As always, it isn't about magic team-exclusive dust, it's really only about two things: time and cost. What's the price point for the product, can you spend enough time to get the detail you want. With infinite of each, any dev team that meets the bar can make the studiest level aircraft they want. It isn't that, to give an example, we haven't been immersed in a vat of Boeing juice for long enough to know how the 787 electrical load shedding works, it's that it's complex automation and thus both time-consuming and costly to program with limited to zero pilot value during normal operations. And so different teams will have to balance those types of things with their goals and objectives.

I'm being a bit hyperbolic of course for humous effect, and I'm certainly not trying to pick on you, at all! Just a myth that needs to be put to rest so the hobby can move more healthily forward in life.

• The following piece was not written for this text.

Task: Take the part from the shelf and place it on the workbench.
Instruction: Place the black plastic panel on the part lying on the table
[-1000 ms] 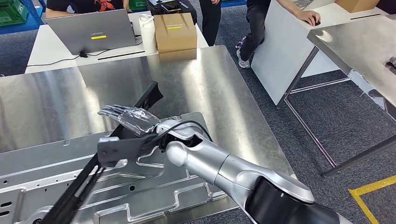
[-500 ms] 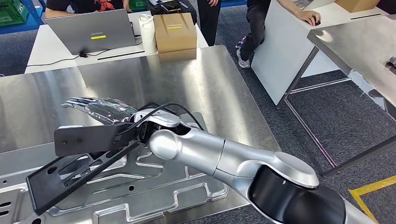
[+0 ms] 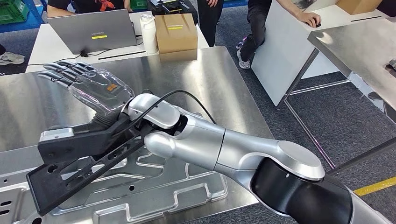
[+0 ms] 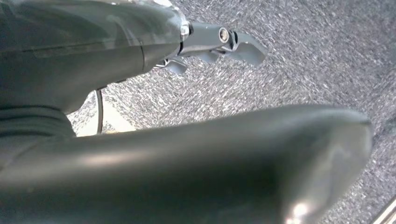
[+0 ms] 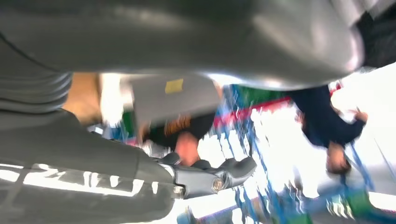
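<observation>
The part (image 3: 70, 175), a flat black frame with cut-outs, lies tilted on a stamped metal panel (image 3: 154, 196) on the steel workbench (image 3: 205, 88). My right arm reaches across from the lower right. My right hand (image 3: 88, 84) is raised beyond the part with its fingers stretched out straight and nothing in them. In the right wrist view the right hand's fingers (image 5: 210, 175) also stick out straight and bare. The black wrist mount (image 3: 74, 142) hides the part's far edge. My left hand (image 4: 210, 42) hangs over grey carpet and holds nothing.
A white table behind the bench carries a laptop (image 3: 91, 30), a white bottle (image 3: 148, 32) and a cardboard box (image 3: 175, 35). People stand at the back and at a white desk (image 3: 280, 51) to the right. Another steel table (image 3: 359, 42) is at far right.
The part has swung from edge-on to flat on the panel. My right hand has let go of it, lifted, and moved left and further away with its fingers straightened.
</observation>
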Controlling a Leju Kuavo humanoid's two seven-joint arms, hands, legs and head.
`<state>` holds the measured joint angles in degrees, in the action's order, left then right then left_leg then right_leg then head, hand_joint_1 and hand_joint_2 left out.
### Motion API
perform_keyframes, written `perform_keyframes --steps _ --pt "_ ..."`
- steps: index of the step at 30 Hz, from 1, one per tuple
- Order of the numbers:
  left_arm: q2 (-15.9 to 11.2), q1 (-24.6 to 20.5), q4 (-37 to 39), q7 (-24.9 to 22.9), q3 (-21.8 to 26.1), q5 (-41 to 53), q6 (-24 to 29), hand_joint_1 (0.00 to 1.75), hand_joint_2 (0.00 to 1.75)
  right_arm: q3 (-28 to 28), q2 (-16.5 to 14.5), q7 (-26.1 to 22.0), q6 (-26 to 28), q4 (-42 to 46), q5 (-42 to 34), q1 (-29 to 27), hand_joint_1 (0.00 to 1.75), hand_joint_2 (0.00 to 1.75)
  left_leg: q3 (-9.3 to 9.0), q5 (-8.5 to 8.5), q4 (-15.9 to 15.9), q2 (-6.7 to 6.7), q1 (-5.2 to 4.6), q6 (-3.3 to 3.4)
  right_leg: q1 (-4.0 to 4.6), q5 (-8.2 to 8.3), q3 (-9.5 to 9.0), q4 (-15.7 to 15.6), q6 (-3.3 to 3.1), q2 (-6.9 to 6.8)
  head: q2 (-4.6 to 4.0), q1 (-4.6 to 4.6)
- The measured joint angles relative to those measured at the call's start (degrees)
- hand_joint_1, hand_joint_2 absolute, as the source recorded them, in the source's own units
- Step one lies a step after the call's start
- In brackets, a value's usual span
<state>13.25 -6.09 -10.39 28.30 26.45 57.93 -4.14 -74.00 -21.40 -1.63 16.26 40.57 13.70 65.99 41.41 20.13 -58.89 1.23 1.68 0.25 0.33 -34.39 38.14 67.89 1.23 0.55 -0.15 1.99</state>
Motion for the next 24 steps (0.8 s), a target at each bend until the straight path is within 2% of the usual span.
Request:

No worries, and you certainly have a very good point here. Maybe we can agree on the following: Time and cost is the limiting factor, but having experience how to code e.g. specific Boeing systems reduces time and cost and therefore makes deeper / higher fidelity development much more viable. For example it would be very viable to create a 757 for PMDG, because they can build upon their previous experience and framework for the 737/747/777 and therefore save time and cost, while it's not as viable for the Fenix team, because they have no experience on creating any Boeing aircraft (this is a bit of an simplification because it ignores the individual coder's experience). Or another example, Hans Hartmann was able to create the ATR for MSFS within an acceptable time frame because he already did that on the Flight1 ATR years ago, while he probably would not have been able to create the Q400 within a reasonable amount of time.

For transparency: I'm a community mentor at the BATC discord. However, I do not get paid for it in any way.

5 hours ago, MattNischan said:

Half this stuff is 40 year old designs that ran on simple relays, or 30 year old glass cockpit software that ran on 68000s brought forward a thousand times with a few tweaks to things here and there or slapped on bigger screens.

The Proline 4 autopilot found in every Bombardier CRJ flying today in 2023 has two CPUs: An Intel 8086 (that powered the original IBM PC XT), and a MOS Technology 6502 (that powered the original Apple II and Commodore 64)!

Jim Barrett

Licensed Airframe & Powerplant Mechanic, Avionics, Electrical & Air Data Systems Specialist. Qualified on: Falcon 900, CRJ-200, Dornier 328-100, Hawker 850XP and 1000, Lear 35, 45, 55 and 60, Gulfstream IV and 550, Embraer 135, Beech Premiere and 400A, MD-80.